How might Fahey have played in a Midwest emo band? Pedigo posits on “Nearer, Nearer,” while the specters of Bert Jansch and John Renbourn float somewhere above “Signal of Hope” – “the most British-sounding thing I’ve ever written;” an echo in an empty church. Pedigo flits through the cycle of songs, coiling and uncoiling like the mechanism of a clockwork bird on “When It’s Clear;” rambling, a tiny speck in the landscape, on “Elsewhere.” “Then It’s Gone” stands as stark as a leafless tree, guitar spilling a somber tale in its truest voice – and nowhere more than on the title track is Pedigo’s playing more affecting: regret and optimism balanced on intimate, intricate arrangement, as carefully poised as raindrops on guitar strings.

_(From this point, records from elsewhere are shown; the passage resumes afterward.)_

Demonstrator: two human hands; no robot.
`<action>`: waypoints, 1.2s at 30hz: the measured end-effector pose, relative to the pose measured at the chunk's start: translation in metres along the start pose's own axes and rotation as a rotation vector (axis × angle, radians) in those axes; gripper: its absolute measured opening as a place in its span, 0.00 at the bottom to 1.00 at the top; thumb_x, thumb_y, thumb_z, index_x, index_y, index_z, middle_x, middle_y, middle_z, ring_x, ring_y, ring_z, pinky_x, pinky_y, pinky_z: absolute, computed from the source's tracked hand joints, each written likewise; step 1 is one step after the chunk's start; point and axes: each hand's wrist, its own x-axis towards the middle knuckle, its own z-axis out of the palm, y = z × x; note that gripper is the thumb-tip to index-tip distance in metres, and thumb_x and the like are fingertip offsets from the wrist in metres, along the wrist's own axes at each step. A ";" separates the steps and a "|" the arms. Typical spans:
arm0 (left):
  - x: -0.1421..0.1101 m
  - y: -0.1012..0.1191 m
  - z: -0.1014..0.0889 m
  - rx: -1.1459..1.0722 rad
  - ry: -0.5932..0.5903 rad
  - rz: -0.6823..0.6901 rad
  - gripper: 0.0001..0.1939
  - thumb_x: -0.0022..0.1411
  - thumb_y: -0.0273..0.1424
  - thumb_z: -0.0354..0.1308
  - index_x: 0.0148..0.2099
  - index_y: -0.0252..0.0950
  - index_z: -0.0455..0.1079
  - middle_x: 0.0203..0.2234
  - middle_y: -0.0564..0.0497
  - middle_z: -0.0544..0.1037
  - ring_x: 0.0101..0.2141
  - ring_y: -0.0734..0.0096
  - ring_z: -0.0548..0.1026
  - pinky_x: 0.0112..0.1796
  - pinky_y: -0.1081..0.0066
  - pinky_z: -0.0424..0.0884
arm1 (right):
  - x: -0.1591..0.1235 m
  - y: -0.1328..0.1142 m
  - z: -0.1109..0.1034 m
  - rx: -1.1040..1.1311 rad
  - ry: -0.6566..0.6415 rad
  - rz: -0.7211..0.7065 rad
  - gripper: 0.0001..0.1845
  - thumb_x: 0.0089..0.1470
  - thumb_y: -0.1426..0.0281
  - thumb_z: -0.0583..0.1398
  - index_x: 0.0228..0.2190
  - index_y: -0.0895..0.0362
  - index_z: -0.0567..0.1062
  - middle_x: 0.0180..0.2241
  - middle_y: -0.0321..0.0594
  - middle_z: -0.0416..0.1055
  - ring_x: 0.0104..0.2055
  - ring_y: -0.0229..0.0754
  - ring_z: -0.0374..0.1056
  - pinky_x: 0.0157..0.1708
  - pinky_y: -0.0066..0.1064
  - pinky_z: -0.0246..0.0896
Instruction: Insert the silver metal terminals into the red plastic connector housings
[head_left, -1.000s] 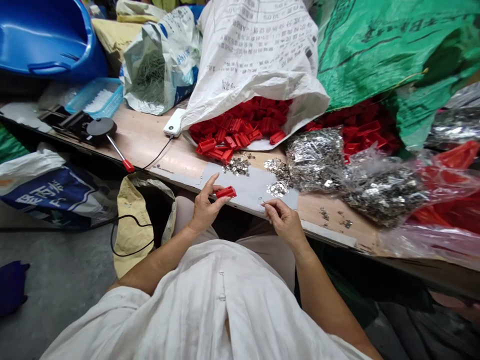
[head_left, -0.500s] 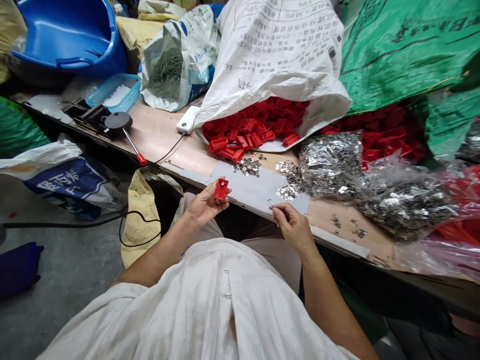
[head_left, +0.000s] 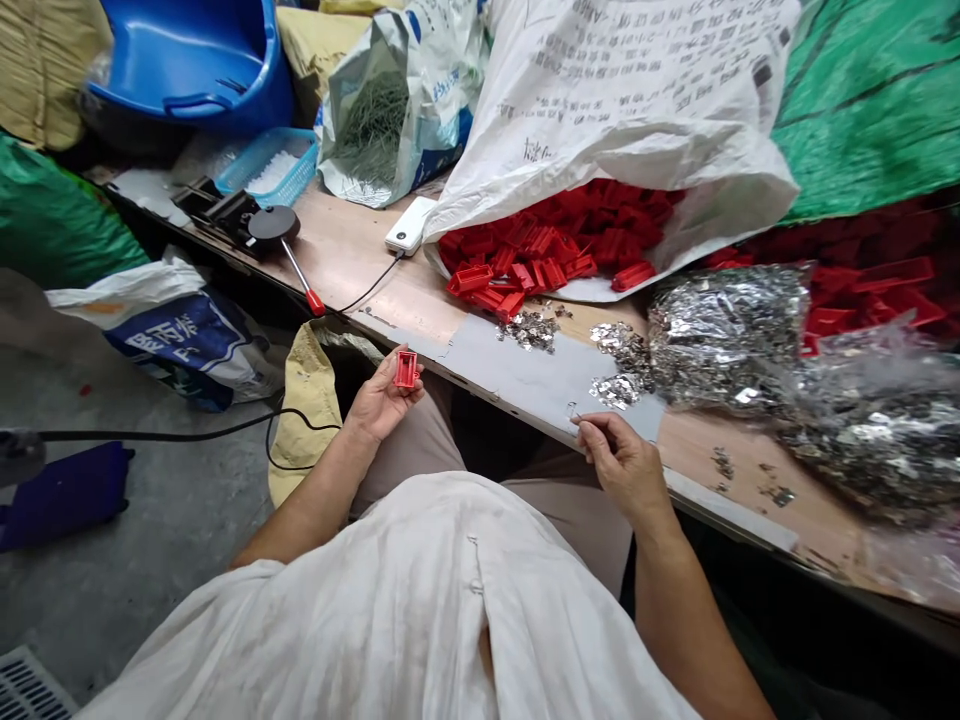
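Observation:
My left hand [head_left: 382, 400] holds a small red plastic part [head_left: 406, 369] in its fingertips, off the table's front edge and above a yellow sack [head_left: 304, 400]. My right hand [head_left: 619, 455] rests at the table edge, fingers pinched on a small metal clip [head_left: 574, 410]. Loose metal clips [head_left: 615, 390] lie in little heaps on the grey pad [head_left: 517, 365] just beyond it. More red plastic parts [head_left: 547, 255] spill out of a white sack [head_left: 622, 120].
Clear bags of metal clips [head_left: 727, 330] crowd the right of the wooden table [head_left: 352, 260]. A white power bank [head_left: 409, 225], a black press tool with a red-tipped lever [head_left: 281, 235], a blue basket [head_left: 270, 165] and a blue tub [head_left: 195, 55] lie left. Cables and bags sit on the floor.
My left hand has carried the red part left and down, away from the table toward the yellow sack, turning it upright. My right hand stays pinched at the table edge. The camera has swung left.

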 end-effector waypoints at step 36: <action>0.134 0.022 0.085 1.504 0.210 1.124 0.04 0.58 0.31 0.61 0.38 0.40 0.74 0.40 0.47 0.75 0.51 0.54 0.66 0.55 0.53 0.55 | 0.015 0.017 -0.026 -0.179 0.285 -0.016 0.11 0.58 0.62 0.56 0.36 0.55 0.75 0.37 0.43 0.76 0.38 0.44 0.70 0.40 0.34 0.62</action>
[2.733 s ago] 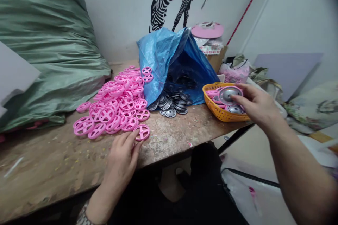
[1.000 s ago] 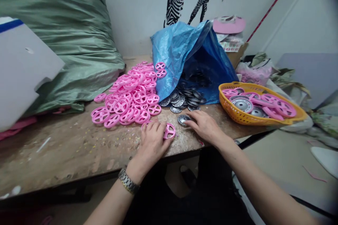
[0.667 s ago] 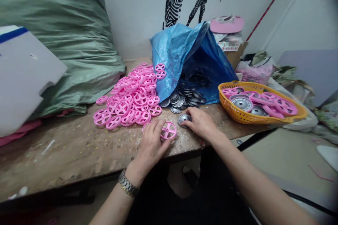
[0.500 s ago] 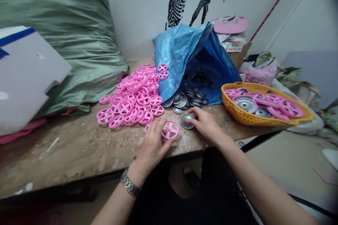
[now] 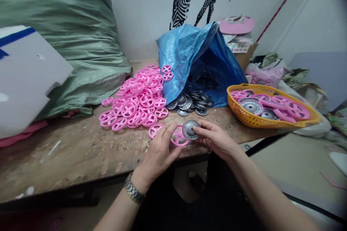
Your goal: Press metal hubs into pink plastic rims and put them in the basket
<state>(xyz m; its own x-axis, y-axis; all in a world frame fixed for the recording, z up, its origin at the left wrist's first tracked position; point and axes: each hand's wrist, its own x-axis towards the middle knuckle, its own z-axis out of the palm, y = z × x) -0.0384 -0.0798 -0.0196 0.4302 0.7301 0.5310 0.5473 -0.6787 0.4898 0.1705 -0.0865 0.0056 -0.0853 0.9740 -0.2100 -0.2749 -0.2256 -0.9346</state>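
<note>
My left hand (image 5: 162, 148) grips a pink spoked wheel (image 5: 179, 138) by its left edge, near the front of the table. In my right hand (image 5: 213, 138) is a grey disc like a hubcap (image 5: 191, 130), pinched at its right side with the thumb near its centre. The disc overlaps the wheel's upper right part; I cannot tell if the two touch. Another pink wheel (image 5: 155, 131) lies just beyond my left fingers. Farther back is a heap of pink wheels (image 5: 138, 97), and beside it a pile of grey discs (image 5: 189, 101) spills from a blue plastic bag (image 5: 179, 54).
A yellow basket (image 5: 251, 123) at the right holds pink wheels and grey discs. Large green sacks (image 5: 89, 43) and a white board (image 5: 29, 79) stand at the left. The wooden table (image 5: 81, 155) ends just in front of my body.
My right hand has lifted the grey disc off the table and brought it left over the pink wheel. The left hand has moved slightly right with the wheel.
</note>
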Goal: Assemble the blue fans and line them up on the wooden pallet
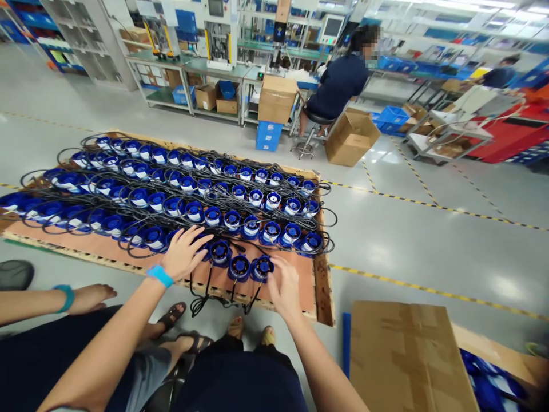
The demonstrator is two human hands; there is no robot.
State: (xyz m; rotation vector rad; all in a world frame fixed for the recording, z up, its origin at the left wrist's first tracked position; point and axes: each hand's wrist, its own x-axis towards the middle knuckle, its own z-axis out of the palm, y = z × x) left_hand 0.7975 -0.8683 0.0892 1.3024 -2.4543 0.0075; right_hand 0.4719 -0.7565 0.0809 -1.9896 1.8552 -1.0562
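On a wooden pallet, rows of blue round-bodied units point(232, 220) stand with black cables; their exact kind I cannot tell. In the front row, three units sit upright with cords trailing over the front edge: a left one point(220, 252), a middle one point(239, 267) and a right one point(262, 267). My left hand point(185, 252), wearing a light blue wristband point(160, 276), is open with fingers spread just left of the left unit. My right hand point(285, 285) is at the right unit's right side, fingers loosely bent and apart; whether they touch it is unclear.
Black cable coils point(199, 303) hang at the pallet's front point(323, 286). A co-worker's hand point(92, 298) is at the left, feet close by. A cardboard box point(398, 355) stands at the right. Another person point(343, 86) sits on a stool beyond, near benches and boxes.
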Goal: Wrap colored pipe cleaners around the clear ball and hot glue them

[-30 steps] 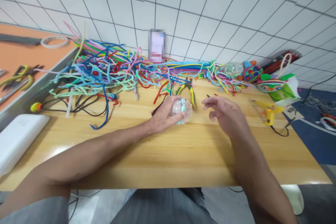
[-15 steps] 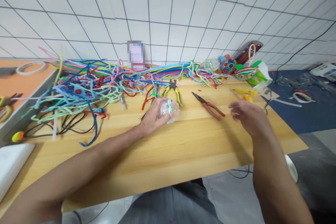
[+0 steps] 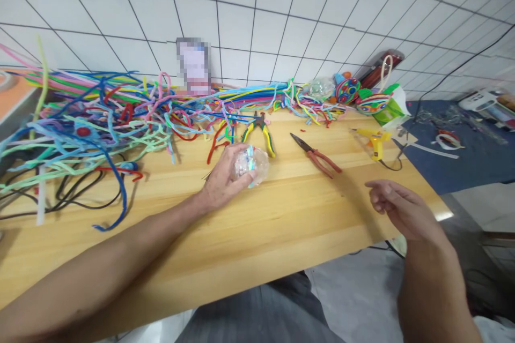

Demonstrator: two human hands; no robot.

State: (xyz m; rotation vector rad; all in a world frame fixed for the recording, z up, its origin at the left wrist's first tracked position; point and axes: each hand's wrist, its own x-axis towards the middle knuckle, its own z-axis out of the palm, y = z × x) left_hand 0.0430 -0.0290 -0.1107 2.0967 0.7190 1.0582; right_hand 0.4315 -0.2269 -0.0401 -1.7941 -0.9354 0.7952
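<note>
My left hand [image 3: 223,181] is wrapped round a clear plastic ball [image 3: 260,166] with a shiny iridescent strip across it, at the middle of the wooden table. My fingers hide the ball's left side. Just behind it lie yellow-and-green pliers [image 3: 267,138]. My right hand [image 3: 402,208] hovers over the table's right end, holding nothing, its index finger out and the others loosely bent. Between the hands lie long-nose pliers [image 3: 322,161] with red handles. A yellow glue gun [image 3: 376,144] with a cord rests beyond my right hand.
A tangle of coloured pipe cleaners [image 3: 92,123] spreads over the left and back of the table. A phone [image 3: 194,67] leans on the tiled wall. Decorated balls [image 3: 346,88] and another clear ball [image 3: 321,87] stand at the back right. Black cord [image 3: 86,201] lies front left.
My right hand has drawn back from beside the glue gun toward the table's near right edge, uncovering the gun. My left hand still holds the ball. The view has shifted slightly right.
</note>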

Citing a “rigid relationship with guitar” in which he has only slices of time to adequately express himself (“I have a five minute window to do something meaningful, and if it doesn’t come within five minutes, then it goes back in the case”), Pedigo wrote each song separately, start to finish, one by one. When an album’s worth of songs had been written, he undertook an intense regime of rehearsal, playing and replaying ‘The Happiest Times’ on a loop, testing his technical ability, always striving for tighter, purer and more concise iterations.
In June 2022, Pedigo transported the limbered-up record to Pulp Arts in Gainesville, Florida, where the relentless practice paid off: he played the core acoustic compositions in track order, beginning to end, and by the evening of the first day, realized he’d essentially nailed the record in one go. After tracking the main narrative of the guitar, a studio team of producer Trayer Tryon (Hundred Waters, Moses Sumney) on synths and bass, Luke Schneider (Margo Price, Orville Peck) on pedal steel, and Robert Edmondson on electric bass and piano painted in a sunset of sound behind the acoustic parts, lighting them with a warm glow while allowing them to remain front and center of the scene.

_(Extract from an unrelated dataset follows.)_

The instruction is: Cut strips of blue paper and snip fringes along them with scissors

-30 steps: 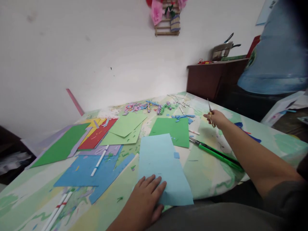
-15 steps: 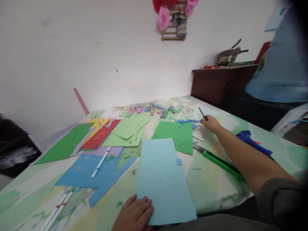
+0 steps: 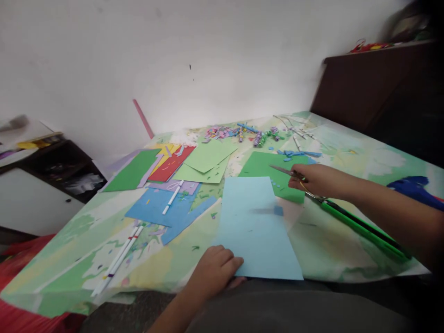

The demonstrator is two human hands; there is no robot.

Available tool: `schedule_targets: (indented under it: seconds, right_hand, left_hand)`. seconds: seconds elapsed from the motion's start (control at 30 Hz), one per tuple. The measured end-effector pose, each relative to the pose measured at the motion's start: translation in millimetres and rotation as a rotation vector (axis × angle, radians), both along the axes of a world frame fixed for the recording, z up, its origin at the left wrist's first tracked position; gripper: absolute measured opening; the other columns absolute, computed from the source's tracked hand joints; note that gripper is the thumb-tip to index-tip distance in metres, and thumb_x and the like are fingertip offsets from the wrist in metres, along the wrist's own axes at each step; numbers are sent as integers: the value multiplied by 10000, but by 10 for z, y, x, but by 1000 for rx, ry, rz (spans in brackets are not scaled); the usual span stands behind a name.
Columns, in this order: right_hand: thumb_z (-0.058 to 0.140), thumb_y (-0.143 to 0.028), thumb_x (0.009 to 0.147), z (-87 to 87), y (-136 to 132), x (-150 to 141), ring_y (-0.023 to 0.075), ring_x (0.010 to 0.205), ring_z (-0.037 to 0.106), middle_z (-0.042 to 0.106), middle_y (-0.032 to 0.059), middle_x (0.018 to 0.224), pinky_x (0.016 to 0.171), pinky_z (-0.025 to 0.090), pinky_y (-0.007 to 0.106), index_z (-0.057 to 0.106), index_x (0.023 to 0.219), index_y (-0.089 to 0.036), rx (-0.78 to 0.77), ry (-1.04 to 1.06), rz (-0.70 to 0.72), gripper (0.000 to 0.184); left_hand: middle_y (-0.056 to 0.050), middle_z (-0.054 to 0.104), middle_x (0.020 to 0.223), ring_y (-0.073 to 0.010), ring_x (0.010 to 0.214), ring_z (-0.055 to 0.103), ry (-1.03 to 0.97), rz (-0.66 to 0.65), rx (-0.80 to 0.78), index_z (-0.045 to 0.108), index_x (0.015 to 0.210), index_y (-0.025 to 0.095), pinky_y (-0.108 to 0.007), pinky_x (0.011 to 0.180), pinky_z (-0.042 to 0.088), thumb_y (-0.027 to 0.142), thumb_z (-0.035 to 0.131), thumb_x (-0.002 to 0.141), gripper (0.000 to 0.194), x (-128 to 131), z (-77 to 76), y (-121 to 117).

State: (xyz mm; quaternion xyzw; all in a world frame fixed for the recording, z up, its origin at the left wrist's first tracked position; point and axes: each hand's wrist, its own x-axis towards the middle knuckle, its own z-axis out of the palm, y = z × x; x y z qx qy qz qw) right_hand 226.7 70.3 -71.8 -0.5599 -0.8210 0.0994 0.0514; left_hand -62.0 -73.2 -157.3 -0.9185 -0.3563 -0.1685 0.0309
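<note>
My right hand [image 3: 314,179] is closed round the handles of a pair of scissors [image 3: 282,169], blades pointing left above a dark green sheet [image 3: 256,163]. My left hand [image 3: 222,268] grips the lower left corner of a light blue sheet of paper [image 3: 258,231], fingers on top and thumb at the near edge. That sheet lies flat at the table's front and overlaps the green one. A small blue paper piece [image 3: 278,211] rests at its right edge. Below my right forearm lies a green utility knife [image 3: 360,226].
Blue sheets [image 3: 149,206], a white marker [image 3: 173,196], light green sheets [image 3: 208,159] and a red sheet [image 3: 172,163] lie to the left. Paper scraps [image 3: 222,132] and rolled paper pieces [image 3: 258,138] sit at the back. A dark blue object [image 3: 412,188] lies at right.
My right hand has brought the scissors left and nearer, from beside the blue scraps to over the green sheet. My left hand stays at the light blue sheet's corner. The view has turned.
</note>
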Motion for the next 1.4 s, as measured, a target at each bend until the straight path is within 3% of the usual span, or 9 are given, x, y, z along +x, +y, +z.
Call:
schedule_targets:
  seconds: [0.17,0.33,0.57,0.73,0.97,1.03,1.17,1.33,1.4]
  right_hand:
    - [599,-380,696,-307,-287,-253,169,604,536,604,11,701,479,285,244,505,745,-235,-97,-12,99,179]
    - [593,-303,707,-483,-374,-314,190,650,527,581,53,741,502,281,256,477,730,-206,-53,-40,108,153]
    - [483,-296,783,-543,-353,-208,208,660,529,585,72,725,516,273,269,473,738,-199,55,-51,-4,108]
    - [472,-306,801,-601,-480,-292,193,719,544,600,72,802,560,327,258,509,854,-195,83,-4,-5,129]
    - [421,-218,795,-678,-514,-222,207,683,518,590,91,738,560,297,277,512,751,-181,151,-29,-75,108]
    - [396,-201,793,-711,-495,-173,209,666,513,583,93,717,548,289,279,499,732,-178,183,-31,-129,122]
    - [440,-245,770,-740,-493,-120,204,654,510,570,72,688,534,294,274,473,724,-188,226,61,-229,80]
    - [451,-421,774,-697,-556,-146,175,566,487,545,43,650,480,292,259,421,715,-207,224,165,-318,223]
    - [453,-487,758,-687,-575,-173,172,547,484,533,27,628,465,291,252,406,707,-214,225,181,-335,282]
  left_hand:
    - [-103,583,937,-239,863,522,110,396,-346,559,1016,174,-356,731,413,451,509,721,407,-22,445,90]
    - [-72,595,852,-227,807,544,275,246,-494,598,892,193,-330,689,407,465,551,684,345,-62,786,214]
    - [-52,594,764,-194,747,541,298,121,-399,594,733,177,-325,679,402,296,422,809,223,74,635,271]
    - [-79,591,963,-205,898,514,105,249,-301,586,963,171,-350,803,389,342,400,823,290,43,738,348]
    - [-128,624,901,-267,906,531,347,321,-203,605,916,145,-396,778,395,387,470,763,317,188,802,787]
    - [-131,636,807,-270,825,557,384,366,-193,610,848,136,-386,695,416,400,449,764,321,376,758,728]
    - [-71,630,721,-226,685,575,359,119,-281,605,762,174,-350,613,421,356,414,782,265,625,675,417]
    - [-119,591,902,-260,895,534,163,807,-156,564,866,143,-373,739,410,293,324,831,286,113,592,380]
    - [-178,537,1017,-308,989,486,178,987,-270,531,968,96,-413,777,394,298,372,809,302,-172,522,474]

If the rolling strings of Letting Go planted and germinated the seeds, then ‘The Happiest Times’ sees Hayden grow the flowers, admire their ruffles, and take newly sharpened scissors to the stems; turmoil and perfectionism and the gods of chaos driving the hand that holds the shears. “I want to create something very melodic, and then put it behind a barbed wire fence,” Hayden reflects. “If you’re gonna get this pretty thing, then you might get cut up trying to get to it.”
Pedigo’s particular brand of barb comes in a variety of shapes: the carousel of internet personas that prod and jest (one day a 1970s car salesman, the next perhaps a Burger King attendant or gogo-booted knight); beautiful yet uneasy technicolor album artworks that place him incongruously corpse-painted at a gas station or glowing in ultraviolet on the parking lot of a flaming Walmart; or, in the music itself, pauses which verge on the uncomfortably long while the well-mannered audience member shuffles in their seat, trying to work out whether to clap yet or not.
At their most profound, Pedigo’s spacious, pristine soundscapes communicate an essential truth about the pursuit of artistic perfection. Creating The Happiest Times I Ever Ignored was, he surmises, a process akin to “the dog chasing the mail truck – what do you do when you catch it?”